* EXERCISE INSTRUCTIONS: Write every record out again exactly, and keep images out of it.

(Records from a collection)
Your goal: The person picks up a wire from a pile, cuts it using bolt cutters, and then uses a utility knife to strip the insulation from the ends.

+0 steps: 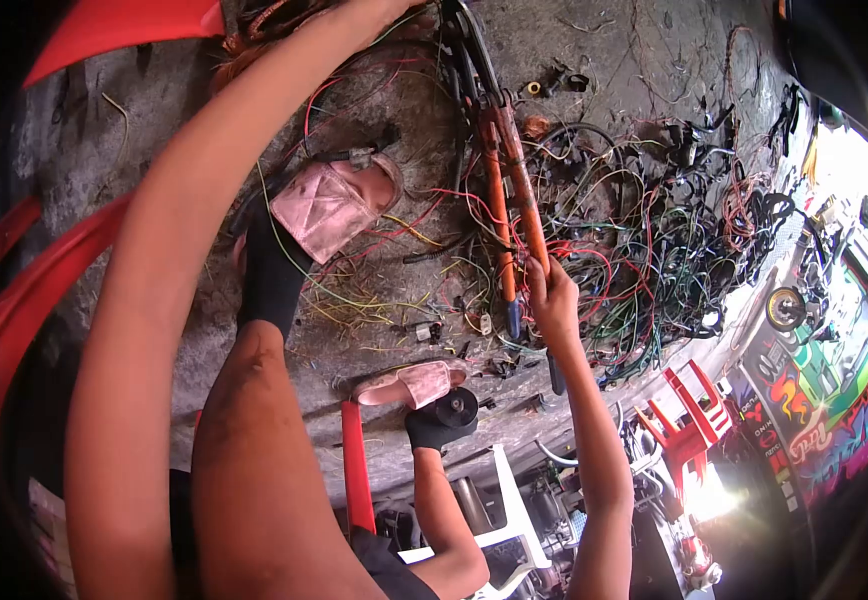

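Note:
A long bolt cutter [521, 175] with worn orange handles and a dark head lies across the upper middle of the view. My right hand [555, 300] is closed around its right handle, near the dark grip end. Beside it, the left handle [498, 205] runs almost parallel, a narrow gap apart. My left arm [169, 230] reaches up to the top edge, near the cutter's head; the hand there is cut off, so its fingers are hidden. A tangle of multicoloured wires [644, 250] lies just right of my right hand.
My feet wear pink slippers [324, 210] and black socks. Red curved plastic pieces [39, 285] are at the left. A black roll [457, 407] sits by the lower slipper. A white plastic chair [509, 505], a red chair [694, 410] and a painted vehicle [819, 370] are beyond.

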A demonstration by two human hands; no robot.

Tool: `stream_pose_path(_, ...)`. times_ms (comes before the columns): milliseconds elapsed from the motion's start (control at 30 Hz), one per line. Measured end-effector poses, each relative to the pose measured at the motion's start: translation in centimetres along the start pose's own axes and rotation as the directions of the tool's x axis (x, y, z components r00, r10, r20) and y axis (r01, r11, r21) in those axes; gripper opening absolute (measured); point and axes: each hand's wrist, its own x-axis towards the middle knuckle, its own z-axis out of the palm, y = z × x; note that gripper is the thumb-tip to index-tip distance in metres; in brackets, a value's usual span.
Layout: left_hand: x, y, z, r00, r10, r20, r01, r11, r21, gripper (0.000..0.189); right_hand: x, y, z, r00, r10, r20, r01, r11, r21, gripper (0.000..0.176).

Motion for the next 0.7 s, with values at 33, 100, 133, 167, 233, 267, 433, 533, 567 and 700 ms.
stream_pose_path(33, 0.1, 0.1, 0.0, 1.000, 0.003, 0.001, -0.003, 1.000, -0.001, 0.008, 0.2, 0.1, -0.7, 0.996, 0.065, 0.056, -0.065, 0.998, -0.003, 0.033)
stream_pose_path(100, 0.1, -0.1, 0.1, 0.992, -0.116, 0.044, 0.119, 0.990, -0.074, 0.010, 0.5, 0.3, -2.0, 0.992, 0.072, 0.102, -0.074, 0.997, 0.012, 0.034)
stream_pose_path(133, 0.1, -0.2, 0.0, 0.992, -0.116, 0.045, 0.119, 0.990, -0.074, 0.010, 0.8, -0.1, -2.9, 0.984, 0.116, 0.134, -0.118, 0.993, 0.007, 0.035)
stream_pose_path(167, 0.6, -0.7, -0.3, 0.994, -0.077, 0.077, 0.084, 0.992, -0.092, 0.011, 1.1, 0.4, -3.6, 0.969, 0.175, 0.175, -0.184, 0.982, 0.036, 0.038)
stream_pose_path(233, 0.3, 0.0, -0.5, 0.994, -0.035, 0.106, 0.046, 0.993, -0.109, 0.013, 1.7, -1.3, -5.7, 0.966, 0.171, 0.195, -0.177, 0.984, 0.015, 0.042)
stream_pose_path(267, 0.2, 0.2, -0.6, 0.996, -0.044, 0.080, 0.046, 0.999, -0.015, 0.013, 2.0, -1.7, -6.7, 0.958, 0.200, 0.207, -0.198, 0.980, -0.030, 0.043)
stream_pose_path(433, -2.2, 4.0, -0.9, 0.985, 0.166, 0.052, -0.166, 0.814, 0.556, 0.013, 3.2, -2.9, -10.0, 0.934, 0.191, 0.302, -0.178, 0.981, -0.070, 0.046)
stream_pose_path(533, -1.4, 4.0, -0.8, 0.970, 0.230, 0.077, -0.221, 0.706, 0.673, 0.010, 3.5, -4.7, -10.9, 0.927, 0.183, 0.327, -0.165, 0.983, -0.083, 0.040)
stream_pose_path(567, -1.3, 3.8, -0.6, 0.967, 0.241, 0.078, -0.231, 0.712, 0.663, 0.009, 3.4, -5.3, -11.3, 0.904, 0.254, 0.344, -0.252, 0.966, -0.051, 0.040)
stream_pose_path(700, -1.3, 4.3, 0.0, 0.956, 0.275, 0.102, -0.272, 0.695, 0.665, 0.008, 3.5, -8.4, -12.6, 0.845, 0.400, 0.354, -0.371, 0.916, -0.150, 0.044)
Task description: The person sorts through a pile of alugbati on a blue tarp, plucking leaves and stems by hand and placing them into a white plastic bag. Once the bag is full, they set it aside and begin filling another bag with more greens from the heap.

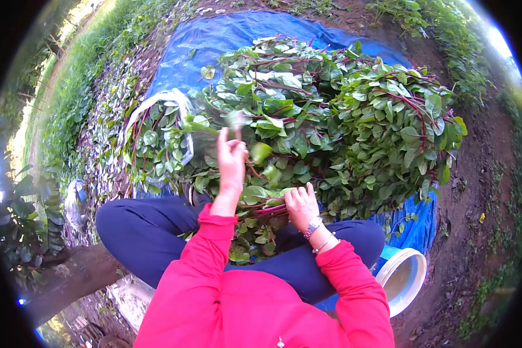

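My left hand [232, 158] is raised over the greens, its fingers closed on a leafy red stem [253, 169] whose leaves are smeared by motion. Lower and to the right, in front of my lap, my right hand [301, 207] grips a small bunch of red-stemmed greens [268, 210], stems towards the palm and leaves to the left. A large heap of the same leafy greens [284, 110] spreads just beyond both hands. To its right lies a thick, stacked pile of greens [388, 122]. At the left, a white band [188, 124] loops around another bundle [156, 139].
Under the greens lies a blue tarp [197, 43]. A white-rimmed bucket [421, 272] tilts beside my right knee. My crossed legs [139, 232] border the heap on the near side. A tree trunk [81, 272] stands at the lower left, with grass [78, 110] farther out.
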Tool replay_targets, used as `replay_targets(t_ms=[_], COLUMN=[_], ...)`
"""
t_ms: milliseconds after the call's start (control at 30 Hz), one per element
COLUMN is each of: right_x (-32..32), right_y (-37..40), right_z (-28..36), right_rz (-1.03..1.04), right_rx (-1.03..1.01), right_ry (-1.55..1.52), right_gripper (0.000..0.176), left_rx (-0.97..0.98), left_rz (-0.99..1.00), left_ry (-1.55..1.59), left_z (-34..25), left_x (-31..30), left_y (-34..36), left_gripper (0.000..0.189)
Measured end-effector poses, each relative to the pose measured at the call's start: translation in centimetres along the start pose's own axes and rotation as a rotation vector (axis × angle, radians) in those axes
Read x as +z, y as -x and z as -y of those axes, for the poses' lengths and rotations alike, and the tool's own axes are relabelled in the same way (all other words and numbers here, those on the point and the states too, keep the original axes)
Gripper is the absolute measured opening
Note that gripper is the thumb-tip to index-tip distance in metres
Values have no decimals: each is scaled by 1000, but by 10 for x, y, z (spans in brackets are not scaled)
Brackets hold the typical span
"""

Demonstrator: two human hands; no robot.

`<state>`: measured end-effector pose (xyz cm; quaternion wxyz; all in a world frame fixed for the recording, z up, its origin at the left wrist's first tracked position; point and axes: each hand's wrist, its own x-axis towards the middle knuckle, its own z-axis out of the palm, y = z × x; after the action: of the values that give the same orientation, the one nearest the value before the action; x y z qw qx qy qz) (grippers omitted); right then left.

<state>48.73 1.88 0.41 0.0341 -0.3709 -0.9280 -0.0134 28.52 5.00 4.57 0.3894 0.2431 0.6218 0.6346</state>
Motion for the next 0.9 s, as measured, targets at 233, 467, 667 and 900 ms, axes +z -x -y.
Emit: replay_targets(t_ms=[233,467,667,900], right_x=[-6,-10,6,3], right_y=[4,-8,1,-5], right_z=[-1,-4,-3,0], right_rz=[-25,-217,36,38], right_rx=[101,88,5,59], right_ry=[-52,-177,-164,-130], right_gripper=[10,15,9,9], left_rx=[646,383,118,451], left_rz=[-158,965,987,563], left_ry=[-613,-905,-853,-1567], left_z=[-69,27,63,132], left_x=[-6,2,6,46], left_y=[-18,24,-14,-48], left_gripper=[23,23,24,21])
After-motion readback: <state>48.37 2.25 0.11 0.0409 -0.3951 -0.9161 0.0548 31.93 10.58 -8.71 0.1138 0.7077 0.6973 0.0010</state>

* TASK RESPONSE:
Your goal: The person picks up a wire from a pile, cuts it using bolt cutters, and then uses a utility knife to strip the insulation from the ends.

+0 steps: 

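Note:
A long bolt cutter [521, 175] with worn orange handles and a dark head lies across the upper middle of the view. My right hand [555, 300] is closed around its right handle, near the dark grip end. Beside it, the left handle [498, 205] runs almost parallel, a narrow gap apart. My left arm [169, 230] reaches up to the top edge, near the cutter's head; the hand there is cut off, so its fingers are hidden. A tangle of multicoloured wires [644, 250] lies just right of my right hand.
My feet wear pink slippers [324, 210] and black socks. Red curved plastic pieces [39, 285] are at the left. A black roll [457, 407] sits by the lower slipper. A white plastic chair [509, 505], a red chair [694, 410] and a painted vehicle [819, 370] are beyond.
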
A demonstration by two human hands; no robot.

Tool: `stream_pose_path(_, ...)`. times_ms (comes before the columns): milliseconds elapsed from the motion's start (control at 30 Hz), one per line. Measured end-effector poses, each relative to the pose measured at the motion's start: translation in centimetres along the start pose's own axes and rotation as the directions of the tool's x axis (x, y, z components r00, r10, r20) and y axis (r01, r11, r21) in those axes; gripper opening absolute (measured); point and axes: each hand's wrist, its own x-axis towards the middle knuckle, its own z-axis out of the palm, y = z × x; note that gripper is the thumb-tip to index-tip distance in metres; in brackets, a value's usual span.
Layout: left_hand: x, y, z, r00, r10, r20, r01, r11, r21, gripper (0.000..0.189); right_hand: x, y, z, r00, r10, r20, r01, r11, r21, gripper (0.000..0.176).

Motion for the next 0.7 s, with values at 33, 100, 133, 167, 233, 267, 433, 533, 567 and 700 ms.
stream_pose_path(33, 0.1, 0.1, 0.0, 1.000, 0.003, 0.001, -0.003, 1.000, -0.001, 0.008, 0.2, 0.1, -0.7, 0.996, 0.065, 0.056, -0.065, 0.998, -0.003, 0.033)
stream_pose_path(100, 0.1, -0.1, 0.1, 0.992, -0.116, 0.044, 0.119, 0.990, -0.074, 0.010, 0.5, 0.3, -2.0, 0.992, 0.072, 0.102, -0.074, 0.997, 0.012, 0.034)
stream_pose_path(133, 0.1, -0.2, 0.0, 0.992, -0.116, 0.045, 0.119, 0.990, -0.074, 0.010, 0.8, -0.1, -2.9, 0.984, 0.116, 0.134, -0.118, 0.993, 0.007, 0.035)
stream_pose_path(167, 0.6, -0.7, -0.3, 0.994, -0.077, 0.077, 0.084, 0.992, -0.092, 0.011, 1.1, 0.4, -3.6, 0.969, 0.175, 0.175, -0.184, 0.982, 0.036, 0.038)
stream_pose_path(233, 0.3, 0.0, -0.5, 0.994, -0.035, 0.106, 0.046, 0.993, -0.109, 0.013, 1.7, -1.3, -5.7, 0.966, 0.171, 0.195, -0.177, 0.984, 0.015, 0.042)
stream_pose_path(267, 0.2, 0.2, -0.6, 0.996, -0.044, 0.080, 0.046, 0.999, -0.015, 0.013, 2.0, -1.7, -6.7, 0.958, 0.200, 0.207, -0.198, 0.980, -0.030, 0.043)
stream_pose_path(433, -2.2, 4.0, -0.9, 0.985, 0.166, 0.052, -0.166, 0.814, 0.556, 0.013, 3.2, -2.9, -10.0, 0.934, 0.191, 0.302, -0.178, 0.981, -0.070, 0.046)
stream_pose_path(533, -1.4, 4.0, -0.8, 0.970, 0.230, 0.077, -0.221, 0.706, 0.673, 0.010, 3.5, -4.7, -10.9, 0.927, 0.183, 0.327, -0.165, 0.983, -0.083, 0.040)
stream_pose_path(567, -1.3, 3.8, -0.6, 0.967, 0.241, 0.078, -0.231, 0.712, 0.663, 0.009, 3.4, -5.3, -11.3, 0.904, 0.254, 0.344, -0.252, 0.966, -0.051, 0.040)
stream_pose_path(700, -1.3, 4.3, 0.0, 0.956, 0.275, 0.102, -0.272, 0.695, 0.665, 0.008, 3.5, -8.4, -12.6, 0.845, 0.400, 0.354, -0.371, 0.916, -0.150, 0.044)
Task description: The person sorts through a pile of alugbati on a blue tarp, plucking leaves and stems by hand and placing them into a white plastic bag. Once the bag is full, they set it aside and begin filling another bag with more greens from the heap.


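My left hand [232, 158] is raised over the greens, its fingers closed on a leafy red stem [253, 169] whose leaves are smeared by motion. Lower and to the right, in front of my lap, my right hand [301, 207] grips a small bunch of red-stemmed greens [268, 210], stems towards the palm and leaves to the left. A large heap of the same leafy greens [284, 110] spreads just beyond both hands. To its right lies a thick, stacked pile of greens [388, 122]. At the left, a white band [188, 124] loops around another bundle [156, 139].
Under the greens lies a blue tarp [197, 43]. A white-rimmed bucket [421, 272] tilts beside my right knee. My crossed legs [139, 232] border the heap on the near side. A tree trunk [81, 272] stands at the lower left, with grass [78, 110] farther out.
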Tool replay_targets, used as `replay_targets(t_ms=[_], COLUMN=[_], ...)`
"""
t_ms: milliseconds after the call's start (control at 30 Hz), one per element
COLUMN is each of: right_x (-32..32), right_y (-37..40), right_z (-28..36), right_rz (-1.03..1.04), right_rx (-1.03..1.01), right_ry (-1.55..1.52), right_gripper (0.000..0.176), left_rx (-0.97..0.98), left_rz (-0.99..1.00), left_ry (-1.55..1.59), left_z (-34..25), left_x (-31..30), left_y (-34..36), left_gripper (0.000..0.189)
Measured end-effector poses, each relative to the pose measured at the call's start: translation in centimetres along the start pose's own axes and rotation as a rotation vector (axis × angle, radians) in those axes
Read x as +z, y as -x and z as -y of those axes, for the poses' lengths and rotations alike, and the tool's own axes are relabelled in the same way (all other words and numbers here, those on the point and the states too, keep the original axes)
Gripper is the absolute measured opening
Note that gripper is the thumb-tip to index-tip distance in metres
Values have no decimals: each is scaled by 1000, but by 10 for x, y, z (spans in brackets are not scaled)
Brackets hold the typical span
"""

Demonstrator: two human hands; no robot.

`<state>`: measured end-effector pose (xyz cm; quaternion wxyz; all in a world frame fixed for the recording, z up, its origin at the left wrist's first tracked position; point and axes: each hand's wrist, its own x-axis towards the middle knuckle, its own z-axis out of the palm, y = z × x; after the action: of the values that give the same orientation, the one nearest the value before the action; x y z qw qx qy qz) (grippers omitted); right then left.

<state>48.73 1.88 0.41 0.0341 -0.3709 -0.9280 -0.0134 28.52 5.00 4.57 0.3894 0.2431 0.6218 0.6346</state>
Motion for the next 0.9 s, as measured, targets at 233, 467, 667 and 900 ms, axes +z -x -y.
Emit: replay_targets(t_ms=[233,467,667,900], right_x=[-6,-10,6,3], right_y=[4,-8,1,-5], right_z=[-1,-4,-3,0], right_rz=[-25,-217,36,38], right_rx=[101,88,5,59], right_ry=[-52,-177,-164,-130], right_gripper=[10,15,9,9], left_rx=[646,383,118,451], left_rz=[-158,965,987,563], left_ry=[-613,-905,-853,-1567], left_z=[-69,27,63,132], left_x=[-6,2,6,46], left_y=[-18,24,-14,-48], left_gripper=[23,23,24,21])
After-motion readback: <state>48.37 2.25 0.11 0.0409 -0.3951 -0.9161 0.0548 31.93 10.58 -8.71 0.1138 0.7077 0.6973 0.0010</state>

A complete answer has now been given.